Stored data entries
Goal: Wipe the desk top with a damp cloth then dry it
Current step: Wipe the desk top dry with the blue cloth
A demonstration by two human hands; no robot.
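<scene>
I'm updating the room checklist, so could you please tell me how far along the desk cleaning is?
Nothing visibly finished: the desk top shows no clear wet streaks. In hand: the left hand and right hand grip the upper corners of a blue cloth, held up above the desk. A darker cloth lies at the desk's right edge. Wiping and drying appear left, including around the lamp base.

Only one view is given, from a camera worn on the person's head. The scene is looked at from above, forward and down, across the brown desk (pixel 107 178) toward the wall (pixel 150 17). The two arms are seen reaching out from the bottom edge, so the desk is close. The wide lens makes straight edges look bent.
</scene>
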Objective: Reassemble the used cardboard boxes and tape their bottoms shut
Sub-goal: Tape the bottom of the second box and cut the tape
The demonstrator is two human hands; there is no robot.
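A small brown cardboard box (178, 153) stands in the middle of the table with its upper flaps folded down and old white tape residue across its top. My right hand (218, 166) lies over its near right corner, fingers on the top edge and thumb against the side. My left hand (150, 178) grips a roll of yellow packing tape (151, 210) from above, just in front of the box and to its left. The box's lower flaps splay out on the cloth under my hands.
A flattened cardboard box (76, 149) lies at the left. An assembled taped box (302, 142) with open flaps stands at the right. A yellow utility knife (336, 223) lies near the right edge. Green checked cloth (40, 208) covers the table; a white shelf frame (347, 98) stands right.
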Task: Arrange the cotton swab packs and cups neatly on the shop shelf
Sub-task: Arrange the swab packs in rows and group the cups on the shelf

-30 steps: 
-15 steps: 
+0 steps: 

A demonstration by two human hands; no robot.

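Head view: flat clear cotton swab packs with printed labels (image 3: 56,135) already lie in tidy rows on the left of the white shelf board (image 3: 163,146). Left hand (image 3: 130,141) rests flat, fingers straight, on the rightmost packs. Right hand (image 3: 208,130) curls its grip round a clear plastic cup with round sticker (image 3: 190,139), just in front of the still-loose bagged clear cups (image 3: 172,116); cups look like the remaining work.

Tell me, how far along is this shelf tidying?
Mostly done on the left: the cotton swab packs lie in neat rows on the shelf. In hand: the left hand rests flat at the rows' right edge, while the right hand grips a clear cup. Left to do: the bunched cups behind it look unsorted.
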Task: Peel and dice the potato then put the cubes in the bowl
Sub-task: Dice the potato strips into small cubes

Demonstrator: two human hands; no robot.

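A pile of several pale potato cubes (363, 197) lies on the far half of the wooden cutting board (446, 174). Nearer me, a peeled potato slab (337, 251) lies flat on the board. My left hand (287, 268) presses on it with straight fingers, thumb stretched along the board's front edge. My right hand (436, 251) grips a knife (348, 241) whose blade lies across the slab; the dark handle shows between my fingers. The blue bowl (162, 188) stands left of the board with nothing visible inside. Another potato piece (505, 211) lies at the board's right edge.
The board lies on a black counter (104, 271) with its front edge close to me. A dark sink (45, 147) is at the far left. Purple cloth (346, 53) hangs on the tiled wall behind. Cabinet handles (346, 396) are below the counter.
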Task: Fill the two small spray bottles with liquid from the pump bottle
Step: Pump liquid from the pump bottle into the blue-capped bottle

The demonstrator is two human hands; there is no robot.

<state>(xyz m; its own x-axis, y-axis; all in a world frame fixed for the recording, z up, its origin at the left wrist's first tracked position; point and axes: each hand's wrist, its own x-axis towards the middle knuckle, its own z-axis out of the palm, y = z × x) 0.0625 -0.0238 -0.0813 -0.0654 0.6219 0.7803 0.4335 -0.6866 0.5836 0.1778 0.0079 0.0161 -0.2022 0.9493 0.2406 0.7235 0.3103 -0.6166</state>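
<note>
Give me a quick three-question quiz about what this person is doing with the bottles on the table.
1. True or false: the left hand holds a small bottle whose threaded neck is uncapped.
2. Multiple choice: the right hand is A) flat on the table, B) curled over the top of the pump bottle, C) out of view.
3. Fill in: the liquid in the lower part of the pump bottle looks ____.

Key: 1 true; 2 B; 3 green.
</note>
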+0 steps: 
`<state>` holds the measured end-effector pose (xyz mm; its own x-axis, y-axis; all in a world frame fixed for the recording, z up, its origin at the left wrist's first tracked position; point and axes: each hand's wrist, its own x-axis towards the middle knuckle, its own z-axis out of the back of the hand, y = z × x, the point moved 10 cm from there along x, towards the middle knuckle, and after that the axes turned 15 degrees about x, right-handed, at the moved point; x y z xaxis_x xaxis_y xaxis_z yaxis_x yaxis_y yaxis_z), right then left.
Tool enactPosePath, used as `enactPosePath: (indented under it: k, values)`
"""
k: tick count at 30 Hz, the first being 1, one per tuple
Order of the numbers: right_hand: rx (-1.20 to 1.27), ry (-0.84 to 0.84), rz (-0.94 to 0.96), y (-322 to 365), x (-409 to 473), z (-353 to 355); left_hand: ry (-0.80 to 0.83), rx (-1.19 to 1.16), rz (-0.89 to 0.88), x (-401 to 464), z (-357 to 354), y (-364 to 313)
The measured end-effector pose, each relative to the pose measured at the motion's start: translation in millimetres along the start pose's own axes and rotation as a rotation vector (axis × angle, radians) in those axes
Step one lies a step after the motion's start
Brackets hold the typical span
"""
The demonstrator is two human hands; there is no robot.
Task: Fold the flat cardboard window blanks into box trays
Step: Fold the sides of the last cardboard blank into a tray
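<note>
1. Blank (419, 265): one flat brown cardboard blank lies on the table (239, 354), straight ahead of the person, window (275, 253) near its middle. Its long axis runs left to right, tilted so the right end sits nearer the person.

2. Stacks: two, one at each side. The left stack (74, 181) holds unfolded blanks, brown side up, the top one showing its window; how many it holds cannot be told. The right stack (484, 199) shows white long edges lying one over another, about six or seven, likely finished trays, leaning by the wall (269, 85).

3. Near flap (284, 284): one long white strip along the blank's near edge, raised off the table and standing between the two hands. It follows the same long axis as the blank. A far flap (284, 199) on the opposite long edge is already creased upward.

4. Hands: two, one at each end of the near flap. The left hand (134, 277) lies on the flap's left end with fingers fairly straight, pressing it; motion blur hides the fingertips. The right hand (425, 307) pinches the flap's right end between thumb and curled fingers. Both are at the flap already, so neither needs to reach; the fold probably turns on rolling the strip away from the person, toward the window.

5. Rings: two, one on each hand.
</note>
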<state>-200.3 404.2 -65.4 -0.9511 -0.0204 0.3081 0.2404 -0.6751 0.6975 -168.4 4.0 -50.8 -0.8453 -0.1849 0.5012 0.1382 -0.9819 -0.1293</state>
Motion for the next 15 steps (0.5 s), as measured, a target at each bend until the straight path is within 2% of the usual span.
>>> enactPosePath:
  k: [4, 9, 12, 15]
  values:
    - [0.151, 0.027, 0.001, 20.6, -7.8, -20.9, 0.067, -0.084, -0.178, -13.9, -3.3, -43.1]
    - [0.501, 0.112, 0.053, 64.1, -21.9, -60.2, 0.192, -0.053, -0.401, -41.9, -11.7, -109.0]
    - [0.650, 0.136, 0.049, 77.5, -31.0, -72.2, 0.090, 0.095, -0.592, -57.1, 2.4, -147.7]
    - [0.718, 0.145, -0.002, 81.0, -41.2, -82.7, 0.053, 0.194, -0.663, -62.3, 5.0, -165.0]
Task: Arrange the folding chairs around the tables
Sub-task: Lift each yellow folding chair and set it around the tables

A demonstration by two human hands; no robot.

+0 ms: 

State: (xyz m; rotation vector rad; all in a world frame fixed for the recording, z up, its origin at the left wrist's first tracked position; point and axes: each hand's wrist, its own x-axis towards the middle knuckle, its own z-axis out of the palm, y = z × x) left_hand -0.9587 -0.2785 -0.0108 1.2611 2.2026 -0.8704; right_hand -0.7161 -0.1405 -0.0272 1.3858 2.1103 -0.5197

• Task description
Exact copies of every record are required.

• Final answer
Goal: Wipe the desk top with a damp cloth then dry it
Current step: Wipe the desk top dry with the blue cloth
A demonstration by two human hands; no robot.
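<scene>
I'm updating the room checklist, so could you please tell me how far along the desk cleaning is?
Nothing visibly finished: the desk top shows no clear wet streaks. In hand: the left hand and right hand grip the upper corners of a blue cloth, held up above the desk. A darker cloth lies at the desk's right edge. Wiping and drying appear left, including around the lamp base.

Only one view is given, from a camera worn on the person's head. The scene is looked at from above, forward and down, across the brown desk (pixel 107 178) toward the wall (pixel 150 17). The two arms are seen reaching out from the bottom edge, so the desk is close. The wide lens makes straight edges look bent.
</scene>
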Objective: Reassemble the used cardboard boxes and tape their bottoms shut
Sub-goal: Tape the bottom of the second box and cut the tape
The demonstrator is two human hands; there is no robot.
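A small brown cardboard box (178, 153) stands in the middle of the table with its upper flaps folded down and old white tape residue across its top. My right hand (218, 166) lies over its near right corner, fingers on the top edge and thumb against the side. My left hand (150, 178) grips a roll of yellow packing tape (151, 210) from above, just in front of the box and to its left. The box's lower flaps splay out on the cloth under my hands.
A flattened cardboard box (76, 149) lies at the left. An assembled taped box (302, 142) with open flaps stands at the right. A yellow utility knife (336, 223) lies near the right edge. Green checked cloth (40, 208) covers the table; a white shelf frame (347, 98) stands right.
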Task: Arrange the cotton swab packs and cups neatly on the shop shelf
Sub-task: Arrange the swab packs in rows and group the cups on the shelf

-30 steps: 
-15 steps: 
+0 steps: 

A demonstration by two human hands; no robot.

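Head view: flat clear cotton swab packs with printed labels (image 3: 56,135) already lie in tidy rows on the left of the white shelf board (image 3: 163,146). Left hand (image 3: 130,141) rests flat, fingers straight, on the rightmost packs. Right hand (image 3: 208,130) curls its grip round a clear plastic cup with round sticker (image 3: 190,139), just in front of the still-loose bagged clear cups (image 3: 172,116); cups look like the remaining work.

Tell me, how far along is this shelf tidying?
Mostly done on the left: the cotton swab packs lie in neat rows on the shelf. In hand: the left hand rests flat at the rows' right edge, while the right hand grips a clear cup. Left to do: the bunched cups behind it look unsorted.
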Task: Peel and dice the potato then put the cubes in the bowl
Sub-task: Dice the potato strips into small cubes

Demonstrator: two human hands; no robot.

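A pile of several pale potato cubes (363, 197) lies on the far half of the wooden cutting board (446, 174). Nearer me, a peeled potato slab (337, 251) lies flat on the board. My left hand (287, 268) presses on it with straight fingers, thumb stretched along the board's front edge. My right hand (436, 251) grips a knife (348, 241) whose blade lies across the slab; the dark handle shows between my fingers. The blue bowl (162, 188) stands left of the board with nothing visible inside. Another potato piece (505, 211) lies at the board's right edge.
The board lies on a black counter (104, 271) with its front edge close to me. A dark sink (45, 147) is at the far left. Purple cloth (346, 53) hangs on the tiled wall behind. Cabinet handles (346, 396) are below the counter.
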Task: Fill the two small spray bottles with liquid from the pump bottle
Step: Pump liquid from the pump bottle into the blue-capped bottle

The demonstrator is two human hands; there is no robot.

<state>(xyz m; its own x-axis, y-axis; all in a world frame fixed for the recording, z up, its origin at the left wrist's first tracked position; point and axes: each hand's wrist, its own x-axis towards the middle knuckle, its own z-axis out of the palm, y = z × x) 0.0625 -0.0238 -0.0813 -0.0654 0.6219 0.7803 0.4335 -0.6866 0.5836 0.1778 0.0079 0.0161 -0.2022 0.9493 0.2406 0.7235 0.3103 -0.6166</state>
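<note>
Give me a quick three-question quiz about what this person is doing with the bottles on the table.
1. True or false: the left hand holds a small bottle whose threaded neck is uncapped.
2. Multiple choice: the right hand is A) flat on the table, B) curled over the top of the pump bottle, C) out of view.
3. Fill in: the liquid in the lower part of the pump bottle looks ____.

Key: 1 true; 2 B; 3 green.
</note>
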+0 steps: 
`<state>` holds the measured end-effector pose (xyz mm; its own x-axis, y-axis; all in a world frame fixed for the recording, z up, its origin at the left wrist's first tracked position; point and axes: each hand's wrist, its own x-axis towards the middle knuckle, its own z-axis out of the back of the hand, y = z × x, the point moved 10 cm from there along x, towards the middle knuckle, and after that the axes turned 15 degrees about x, right-handed, at the moved point; x y z xaxis_x xaxis_y xaxis_z yaxis_x yaxis_y yaxis_z), right then left.
Tool enactPosePath, used as `enactPosePath: (indented under it: k, values)`
"""
k: tick count at 30 Hz, the first being 1, one per tuple
Order of the numbers: right_hand: rx (-1.20 to 1.27), ry (-0.84 to 0.84), rz (-0.94 to 0.96), y (-322 to 365), x (-409 to 473), z (-353 to 355); left_hand: ry (-0.80 to 0.83), rx (-1.19 to 1.16), rz (-0.89 to 0.88), x (-401 to 464), z (-357 to 354), y (-364 to 313)
The measured end-effector pose, each relative to the pose measured at the motion's start: translation in millimetres along the start pose's own axes and rotation as a rotation vector (axis × angle, radians) in those axes
Step one lies a step after the motion's start
Brackets hold the typical span
"""
The demonstrator is two human hands; there is no robot.
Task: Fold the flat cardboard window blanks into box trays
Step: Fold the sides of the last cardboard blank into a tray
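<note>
1. Blank (419, 265): one flat brown cardboard blank lies on the table (239, 354), straight ahead of the person, window (275, 253) near its middle. Its long axis runs left to right, tilted so the right end sits nearer the person.

2. Stacks: two, one at each side. The left stack (74, 181) holds unfolded blanks, brown side up, the top one showing its window; how many it holds cannot be told. The right stack (484, 199) shows white long edges lying one over another, about six or seven, likely finished trays, leaning by the wall (269, 85).

3. Near flap (284, 284): one long white strip along the blank's near edge, raised off the table and standing between the two hands. It follows the same long axis as the blank. A far flap (284, 199) on the opposite long edge is already creased upward.

4. Hands: two, one at each end of the near flap. The left hand (134, 277) lies on the flap's left end with fingers fairly straight, pressing it; motion blur hides the fingertips. The right hand (425, 307) pinches the flap's right end between thumb and curled fingers. Both are at the flap already, so neither needs to reach; the fold probably turns on rolling the strip away from the person, toward the window.

5. Rings: two, one on each hand.
</note>
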<state>-200.3 404.2 -65.4 -0.9511 -0.0204 0.3081 0.2404 -0.6751 0.6975 -168.4 4.0 -50.8 -0.8453 -0.1849 0.5012 0.1382 -0.9819 -0.1293</state>
Motion for the next 15 steps (0.5 s), as measured, a target at each bend until the straight path is within 2% of the usual span.
>>> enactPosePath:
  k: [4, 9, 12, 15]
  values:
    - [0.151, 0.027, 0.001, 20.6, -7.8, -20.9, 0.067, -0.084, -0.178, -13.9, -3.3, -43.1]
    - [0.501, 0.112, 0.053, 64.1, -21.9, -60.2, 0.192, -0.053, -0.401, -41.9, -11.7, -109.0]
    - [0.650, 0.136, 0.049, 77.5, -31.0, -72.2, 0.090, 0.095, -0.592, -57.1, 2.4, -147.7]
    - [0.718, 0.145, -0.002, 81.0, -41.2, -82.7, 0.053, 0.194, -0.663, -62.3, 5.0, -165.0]
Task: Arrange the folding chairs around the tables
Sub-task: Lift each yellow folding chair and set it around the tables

A demonstration by two human hands; no robot.

+0 ms: 

State: (xyz m; rotation vector rad; all in a world frame fixed for the recording, z up, its origin at the left wrist's first tracked position; point and axes: each hand's wrist, its own x-axis towards the middle knuckle, its own z-axis out of the palm, y = z × x) left_hand -0.9587 -0.2785 -0.0108 1.2611 2.2026 -0.8704; right_hand -0.7161 -0.1405 -0.0272 1.3858 2.1103 -0.5197

No further response is needed.